Like Shannon, Hoesly was immediately struck by Davis’ intangibles. Hoesly said she was professional, instinctive and had an x-factor that endeared her to the players and coaching staff immediately. She’s detail-oriented as well, Hoesly said, remembering and maintaining even the smallest of routines, like how head coach Lance White enjoys his iced tea with extra ice.
She was an obvious choice to take over the role of head manager in her junior year, according to Hoesly.
“In her second year with us, we promoted her to head manager,” Hoesly said. “She just displays a ton of leadership qualities. She is super organized and dedicated. She gets the basketball world in the sense that we move fast and you have to keep up and anticipate.”
Davis’ duties primarily involve overseeing the other managers, but she also plays a direct role herself, helping set up practice, acting as a liaison for program staff and traveling with the team, among other constantly changing, daily tasks.
Hoesly and Davis have become close over their time working together. Hoesly, along with the rest of White’s coaching staff, arrived at Pitt at the same time as Davis, in fall 2018. They’ve had to learn the ins and outs of campus life simultaneously.
Now, as Davis prepares to graduate, she said Hoesly is taking an active role in teaching about how a college sports program is run. Davis hopes to attend graduate school after this year but college athletics is a career field she is interested in, so she’s trying to absorb all the knowledge that she can.
“I forget sometimes that we are a business,” Davis said. “[Hoesly] oversees all the managers as well. She’s really helped me learn more about the business because I do want to work in college athletics and then also been there as a friend and a mentor.”
During some of her limited spare time, Davis gets off campus to volunteer as a middle school mentor at the African American Achievement Trust, a branch of the Urban League of Pittsburgh, and Urban Impact as a basketball and soccer coach. Both are located in the Hill District, a predominantly Black neighborhood in Pittsburgh.
With the AAAT, Davis mentors an eighth grader named Trinity, who she’s watched grow into a young woman over her time with the program. They talk about a range of things when together, anything from building self confidence, progress in school and Black history.
“She’s amazing,” Davis said. “She is someone who really depends on relationships so I’ve tried to do a little bit more with her outside of the hour to two hours that we meet, … but while we’re in the session, we go over anything and everything.”
Shannon watched Davis navigate a full course load on top of all of her extracurricular activities and claimed to have seen few, if any, signs of burnout. She said Davis just kept pushing, adding things to her already full days and weeks.
But Davis is, of course, still human. She does get tired and overwhelmed at times. When she does need help, Davis turns to her support system, which is thankfully very large thanks to the depth and breadth of her involvement. But it is Davis’ sisters who are at her right hand the most, ready to overcome the distance between them with a text or phone call.

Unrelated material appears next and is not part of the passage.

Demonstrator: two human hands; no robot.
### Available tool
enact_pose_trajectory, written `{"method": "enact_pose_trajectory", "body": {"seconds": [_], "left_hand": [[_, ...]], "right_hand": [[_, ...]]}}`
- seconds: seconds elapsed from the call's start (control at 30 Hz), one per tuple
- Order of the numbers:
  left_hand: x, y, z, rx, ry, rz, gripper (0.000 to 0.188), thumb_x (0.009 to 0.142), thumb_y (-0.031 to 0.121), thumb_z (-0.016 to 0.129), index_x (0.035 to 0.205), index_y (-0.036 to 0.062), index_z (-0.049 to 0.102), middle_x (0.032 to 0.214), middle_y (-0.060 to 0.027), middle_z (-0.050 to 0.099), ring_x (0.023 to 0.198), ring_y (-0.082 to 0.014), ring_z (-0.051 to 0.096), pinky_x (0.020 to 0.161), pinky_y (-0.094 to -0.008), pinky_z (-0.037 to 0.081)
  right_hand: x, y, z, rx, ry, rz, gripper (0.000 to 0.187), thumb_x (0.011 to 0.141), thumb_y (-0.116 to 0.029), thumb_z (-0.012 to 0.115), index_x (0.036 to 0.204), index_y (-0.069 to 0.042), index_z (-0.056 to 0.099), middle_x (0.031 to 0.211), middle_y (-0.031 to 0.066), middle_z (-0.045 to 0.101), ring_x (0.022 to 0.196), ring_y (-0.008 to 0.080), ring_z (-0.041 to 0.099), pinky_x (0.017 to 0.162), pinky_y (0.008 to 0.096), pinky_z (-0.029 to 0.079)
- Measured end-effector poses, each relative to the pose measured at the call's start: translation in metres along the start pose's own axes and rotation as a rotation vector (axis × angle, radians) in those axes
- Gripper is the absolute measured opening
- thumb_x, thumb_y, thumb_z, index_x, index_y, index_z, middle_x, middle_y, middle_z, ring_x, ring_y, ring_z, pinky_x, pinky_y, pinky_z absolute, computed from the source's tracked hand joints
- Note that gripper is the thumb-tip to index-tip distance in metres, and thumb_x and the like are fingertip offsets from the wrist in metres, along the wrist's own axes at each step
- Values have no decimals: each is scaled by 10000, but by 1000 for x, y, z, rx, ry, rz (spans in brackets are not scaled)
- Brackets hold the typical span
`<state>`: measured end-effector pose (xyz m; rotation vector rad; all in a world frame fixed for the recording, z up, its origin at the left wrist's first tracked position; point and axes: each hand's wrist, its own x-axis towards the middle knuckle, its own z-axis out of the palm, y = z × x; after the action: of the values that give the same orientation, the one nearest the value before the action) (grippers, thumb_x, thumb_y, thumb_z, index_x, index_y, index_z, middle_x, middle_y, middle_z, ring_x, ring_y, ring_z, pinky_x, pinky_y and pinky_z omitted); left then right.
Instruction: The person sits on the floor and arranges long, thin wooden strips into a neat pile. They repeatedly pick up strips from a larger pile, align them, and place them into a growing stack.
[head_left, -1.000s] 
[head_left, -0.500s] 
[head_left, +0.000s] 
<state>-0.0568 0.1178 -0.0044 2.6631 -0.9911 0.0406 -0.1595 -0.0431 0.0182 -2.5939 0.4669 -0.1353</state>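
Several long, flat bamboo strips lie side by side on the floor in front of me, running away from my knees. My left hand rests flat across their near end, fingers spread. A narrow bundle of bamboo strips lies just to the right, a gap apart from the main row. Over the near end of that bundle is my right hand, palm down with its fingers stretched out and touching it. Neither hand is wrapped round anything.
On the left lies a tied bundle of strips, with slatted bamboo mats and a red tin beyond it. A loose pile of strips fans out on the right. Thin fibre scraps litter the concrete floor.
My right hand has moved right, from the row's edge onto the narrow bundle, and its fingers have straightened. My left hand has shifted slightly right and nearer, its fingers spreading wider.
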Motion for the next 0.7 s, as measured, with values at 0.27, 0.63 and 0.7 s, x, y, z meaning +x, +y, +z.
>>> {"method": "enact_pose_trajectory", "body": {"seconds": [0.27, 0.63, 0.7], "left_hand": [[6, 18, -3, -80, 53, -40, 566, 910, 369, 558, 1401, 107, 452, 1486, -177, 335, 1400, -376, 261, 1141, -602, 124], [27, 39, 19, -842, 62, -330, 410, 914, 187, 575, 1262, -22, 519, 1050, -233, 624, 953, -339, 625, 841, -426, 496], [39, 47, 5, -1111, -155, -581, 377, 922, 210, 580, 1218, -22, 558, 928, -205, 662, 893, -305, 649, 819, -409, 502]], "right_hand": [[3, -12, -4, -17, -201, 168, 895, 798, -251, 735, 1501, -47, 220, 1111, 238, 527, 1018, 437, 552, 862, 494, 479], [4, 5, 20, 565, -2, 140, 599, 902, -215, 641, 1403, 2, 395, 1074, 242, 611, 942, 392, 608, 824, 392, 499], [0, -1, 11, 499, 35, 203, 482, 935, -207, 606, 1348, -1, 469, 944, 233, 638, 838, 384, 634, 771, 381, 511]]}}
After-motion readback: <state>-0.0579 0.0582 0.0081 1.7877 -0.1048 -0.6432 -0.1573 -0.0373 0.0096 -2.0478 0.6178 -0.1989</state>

Make no mistake though, Davis regrets nothing. It might not have been how she imagined her college experience unfolding — Davis said she didn’t even think she would end up at Pitt — but she wouldn’t change a thing. These are her choices and Davis is going to make the most of them during her final year in Oakland.
“I didn’t plan on it at all,” Davis said. “At one point, I was working three jobs and I was like, ‘Oh no, we can’t do this.’ … But I don’t regret it at all. I’m so happy that I went full-throttle, head in and tried everything because I definitely think that my outside the classroom experiences helped me inside the classroom and will help me in the professional world.”